### [What you are asked to do]
Beginning at the line containing "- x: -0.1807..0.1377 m" in the material below and ending at the line containing "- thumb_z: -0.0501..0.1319", return each line exactly and add nothing.

### [Task material]
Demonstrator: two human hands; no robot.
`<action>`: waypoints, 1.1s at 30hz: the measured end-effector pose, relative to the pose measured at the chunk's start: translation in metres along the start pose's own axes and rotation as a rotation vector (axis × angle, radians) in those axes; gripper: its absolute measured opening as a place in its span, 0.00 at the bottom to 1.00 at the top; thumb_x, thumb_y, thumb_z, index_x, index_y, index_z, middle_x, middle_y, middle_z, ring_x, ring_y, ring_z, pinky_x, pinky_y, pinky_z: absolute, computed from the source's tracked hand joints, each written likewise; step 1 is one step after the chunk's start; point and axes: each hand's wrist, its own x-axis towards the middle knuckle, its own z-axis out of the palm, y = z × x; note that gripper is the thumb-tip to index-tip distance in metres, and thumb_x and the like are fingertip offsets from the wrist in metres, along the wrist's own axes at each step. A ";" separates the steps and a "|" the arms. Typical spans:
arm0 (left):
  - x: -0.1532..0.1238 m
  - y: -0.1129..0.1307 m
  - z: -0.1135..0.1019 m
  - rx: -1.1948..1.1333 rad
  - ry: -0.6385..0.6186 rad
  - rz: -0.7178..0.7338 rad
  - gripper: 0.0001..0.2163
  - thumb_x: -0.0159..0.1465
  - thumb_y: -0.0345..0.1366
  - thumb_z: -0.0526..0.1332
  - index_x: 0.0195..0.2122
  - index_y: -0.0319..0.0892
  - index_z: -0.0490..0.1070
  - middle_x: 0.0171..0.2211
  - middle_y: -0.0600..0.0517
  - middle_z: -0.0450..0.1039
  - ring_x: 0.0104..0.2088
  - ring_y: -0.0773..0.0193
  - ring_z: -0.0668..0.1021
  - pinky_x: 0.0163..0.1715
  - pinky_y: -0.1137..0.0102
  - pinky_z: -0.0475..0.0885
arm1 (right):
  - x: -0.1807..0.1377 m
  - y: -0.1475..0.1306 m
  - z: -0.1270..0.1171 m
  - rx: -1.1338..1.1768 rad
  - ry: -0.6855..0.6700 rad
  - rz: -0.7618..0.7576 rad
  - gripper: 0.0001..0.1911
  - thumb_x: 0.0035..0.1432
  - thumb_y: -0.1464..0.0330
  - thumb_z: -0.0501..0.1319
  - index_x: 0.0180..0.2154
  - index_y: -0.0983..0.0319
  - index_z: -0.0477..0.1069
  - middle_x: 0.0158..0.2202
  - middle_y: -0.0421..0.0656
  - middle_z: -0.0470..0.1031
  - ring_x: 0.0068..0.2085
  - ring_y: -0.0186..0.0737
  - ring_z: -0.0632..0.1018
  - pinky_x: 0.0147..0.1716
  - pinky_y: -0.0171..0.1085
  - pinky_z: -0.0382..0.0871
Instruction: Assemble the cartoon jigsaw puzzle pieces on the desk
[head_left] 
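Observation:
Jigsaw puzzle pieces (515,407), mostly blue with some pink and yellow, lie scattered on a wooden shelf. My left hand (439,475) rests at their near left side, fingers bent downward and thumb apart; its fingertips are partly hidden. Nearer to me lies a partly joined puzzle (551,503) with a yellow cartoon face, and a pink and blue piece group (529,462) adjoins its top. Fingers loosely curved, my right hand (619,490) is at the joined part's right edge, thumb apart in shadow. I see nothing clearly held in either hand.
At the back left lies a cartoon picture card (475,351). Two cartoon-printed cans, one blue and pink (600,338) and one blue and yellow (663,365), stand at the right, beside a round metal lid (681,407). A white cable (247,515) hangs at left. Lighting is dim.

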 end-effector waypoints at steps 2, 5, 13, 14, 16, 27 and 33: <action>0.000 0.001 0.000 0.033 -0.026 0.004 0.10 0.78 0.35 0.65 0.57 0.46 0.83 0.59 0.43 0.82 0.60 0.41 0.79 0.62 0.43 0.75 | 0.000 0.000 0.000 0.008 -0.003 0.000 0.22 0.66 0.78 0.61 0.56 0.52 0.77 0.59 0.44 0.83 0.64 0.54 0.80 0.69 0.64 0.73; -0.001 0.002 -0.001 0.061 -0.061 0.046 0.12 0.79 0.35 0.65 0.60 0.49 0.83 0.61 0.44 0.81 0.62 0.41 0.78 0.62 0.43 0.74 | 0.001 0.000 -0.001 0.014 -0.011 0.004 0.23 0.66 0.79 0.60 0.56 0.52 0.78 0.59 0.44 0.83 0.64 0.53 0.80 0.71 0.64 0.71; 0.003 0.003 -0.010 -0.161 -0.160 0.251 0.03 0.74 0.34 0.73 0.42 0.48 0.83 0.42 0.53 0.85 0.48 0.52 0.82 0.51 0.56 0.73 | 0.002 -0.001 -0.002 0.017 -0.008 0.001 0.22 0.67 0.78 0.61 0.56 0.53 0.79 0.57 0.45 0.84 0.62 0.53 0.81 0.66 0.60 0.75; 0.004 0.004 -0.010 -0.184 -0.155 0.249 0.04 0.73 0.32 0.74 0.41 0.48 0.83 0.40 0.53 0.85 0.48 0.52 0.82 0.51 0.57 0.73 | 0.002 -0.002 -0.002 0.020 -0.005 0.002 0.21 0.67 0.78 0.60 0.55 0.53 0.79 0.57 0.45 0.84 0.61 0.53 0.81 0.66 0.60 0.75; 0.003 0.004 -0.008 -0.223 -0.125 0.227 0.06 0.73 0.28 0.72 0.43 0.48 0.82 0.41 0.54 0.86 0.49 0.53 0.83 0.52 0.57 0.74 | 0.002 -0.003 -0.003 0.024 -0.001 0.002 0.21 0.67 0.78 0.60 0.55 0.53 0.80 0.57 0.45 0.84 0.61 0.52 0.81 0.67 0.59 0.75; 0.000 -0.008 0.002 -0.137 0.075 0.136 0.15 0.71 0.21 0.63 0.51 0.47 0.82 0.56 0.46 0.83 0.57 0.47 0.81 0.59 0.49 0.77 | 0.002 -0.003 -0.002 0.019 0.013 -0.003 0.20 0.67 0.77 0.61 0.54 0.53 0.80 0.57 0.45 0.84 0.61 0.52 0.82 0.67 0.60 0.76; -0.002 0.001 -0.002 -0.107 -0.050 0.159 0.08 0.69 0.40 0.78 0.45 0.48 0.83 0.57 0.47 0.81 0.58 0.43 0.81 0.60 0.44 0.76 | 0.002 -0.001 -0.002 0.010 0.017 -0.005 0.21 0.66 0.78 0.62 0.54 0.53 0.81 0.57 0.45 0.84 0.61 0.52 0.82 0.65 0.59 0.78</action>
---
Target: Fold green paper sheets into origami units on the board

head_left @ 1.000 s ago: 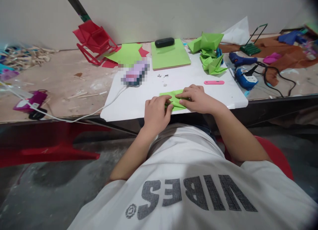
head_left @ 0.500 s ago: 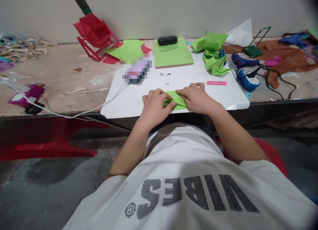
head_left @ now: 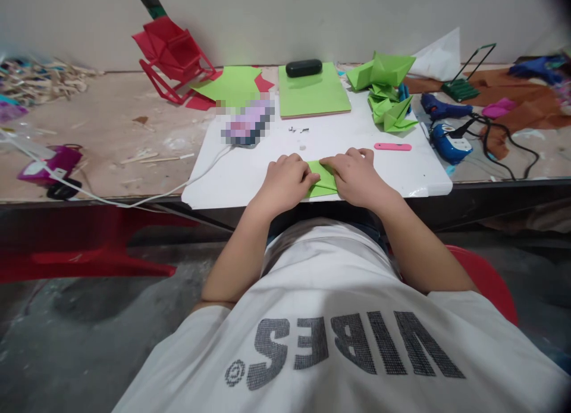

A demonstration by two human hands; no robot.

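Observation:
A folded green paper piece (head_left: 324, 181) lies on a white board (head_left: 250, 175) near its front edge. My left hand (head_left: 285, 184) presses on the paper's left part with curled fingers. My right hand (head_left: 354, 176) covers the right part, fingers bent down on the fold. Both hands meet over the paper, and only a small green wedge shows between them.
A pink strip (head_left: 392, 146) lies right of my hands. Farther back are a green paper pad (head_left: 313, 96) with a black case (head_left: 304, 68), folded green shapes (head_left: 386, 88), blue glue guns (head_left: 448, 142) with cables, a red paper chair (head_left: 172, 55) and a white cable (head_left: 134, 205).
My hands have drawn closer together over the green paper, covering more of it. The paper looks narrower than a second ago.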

### [Solution]
  - x: -0.1807..0.1377 m
  - y: -0.1475..0.1306 m
  - z: -0.1270..0.1171 m
  - rx: -1.1338..1.1768 rad
  - ry: -0.6855..0.6700 rad
  - rz: -0.7618..0.7576 rad
  - gripper: 0.0001..0.1911
  - thumb_x: 0.0035..0.1432
  - thumb_y: -0.1464..0.0330
  - thumb_z: -0.0501..0.1319

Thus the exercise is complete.